Но представленный доклад — не только о «войне дискурсов», но и о путях достижения «русского мира». В качестве же исторического и культурного путеводителя предлагается рассмотреть интеллектуальное наследие тех русских либералов, которые в своей деятельности (в том числе и политической) такие пути пытались прокладывать. Пытались, говоря иначе, в противовес культуре политико-идеологической войны создать культуру диалога и компромисса. Культуру, как ее называет Алексей Алексеевич, либерально-консервативного синтеза.

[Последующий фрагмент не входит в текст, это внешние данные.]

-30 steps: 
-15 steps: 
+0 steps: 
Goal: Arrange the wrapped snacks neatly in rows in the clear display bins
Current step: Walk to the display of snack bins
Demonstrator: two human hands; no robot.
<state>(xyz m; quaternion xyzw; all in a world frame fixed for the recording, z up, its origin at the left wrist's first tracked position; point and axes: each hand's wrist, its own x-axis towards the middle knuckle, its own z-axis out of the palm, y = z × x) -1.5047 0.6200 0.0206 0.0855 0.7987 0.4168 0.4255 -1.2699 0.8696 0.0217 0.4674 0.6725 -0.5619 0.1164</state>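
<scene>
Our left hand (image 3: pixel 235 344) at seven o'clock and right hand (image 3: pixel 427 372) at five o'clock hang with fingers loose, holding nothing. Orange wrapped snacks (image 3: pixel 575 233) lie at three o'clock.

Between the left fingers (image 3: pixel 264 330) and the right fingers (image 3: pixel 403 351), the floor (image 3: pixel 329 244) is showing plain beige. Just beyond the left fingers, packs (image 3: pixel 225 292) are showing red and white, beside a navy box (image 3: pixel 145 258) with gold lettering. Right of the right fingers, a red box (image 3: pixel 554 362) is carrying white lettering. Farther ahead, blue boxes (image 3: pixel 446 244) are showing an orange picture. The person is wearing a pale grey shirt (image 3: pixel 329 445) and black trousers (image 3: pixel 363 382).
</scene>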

При этом основное внимание докладчик сосредоточил на деятельности Ивана Сергеевича Тургенева, который в роли политического мыслителя широкой публике сегодня неизвестен.
Таков культурный и идеологический ориентир, который предлагает докладчик для выхода из русской «войны дискурсов» в русский гражданский мир. Он не претендует на конкретное решение проблемы. И я не думаю, что нам надо допытываться у Алексея Алексеевича, кому, что и как нужно делать, чтобы ее одолеть. Давайте обсудим то, что есть в докладе. А есть в нем, повторяю, постановка актуальной проблемы и есть пунктирно намеченный автором общий проект ее решения, извлеченный им из отечественной либеральной традиции.
Алексей Кара-Мурза, заведующий отделом Института философии РАН
Как возможен «русский мир»? Российское политическое сознание: перспективы формирования национального консенсусаПроблематика «русского мира» стала в последнее время чрезвычайно популярной. «Конгрессы соотечественников», расширение связей с русской диаспорой, пропаганда русского языка в мире — все это, несомненно, важно. Но у понятия «русский мир» есть и другой смысл — мир между самими русскими в самой России.
Речь, разумеется, идет прежде всего о «мире» мировоззренческом и идеологическом, о создании хотя бы минимального идейного консенсуса, способного стать фундаментом гражданской нации. Между тем в России продолжается, выражаясь термином из социальной лингвистики, война дискурсов — не просто разных, а непримиримых идейно-речевых конструкций, нацеленных не на диалог и постепенную конвергенцию, а на взаимное уничтожение по принципу «победитель получает все».
О российском «тупом упоре»
Известный голландский социальный лингвист Т. ван Дейк (T. Van Dijk) показал, что именно в дискурсивных практиках происходит идеологическая социализация людей, формируется их идентичность. В идеале, в ходе взаимодействия и взаимопроникновения частных дискурсов и основанных на них идентичностей кристаллизуется общегражданский язык, который и конституирует нацию с особой общегражданской национальной идентичностью[176].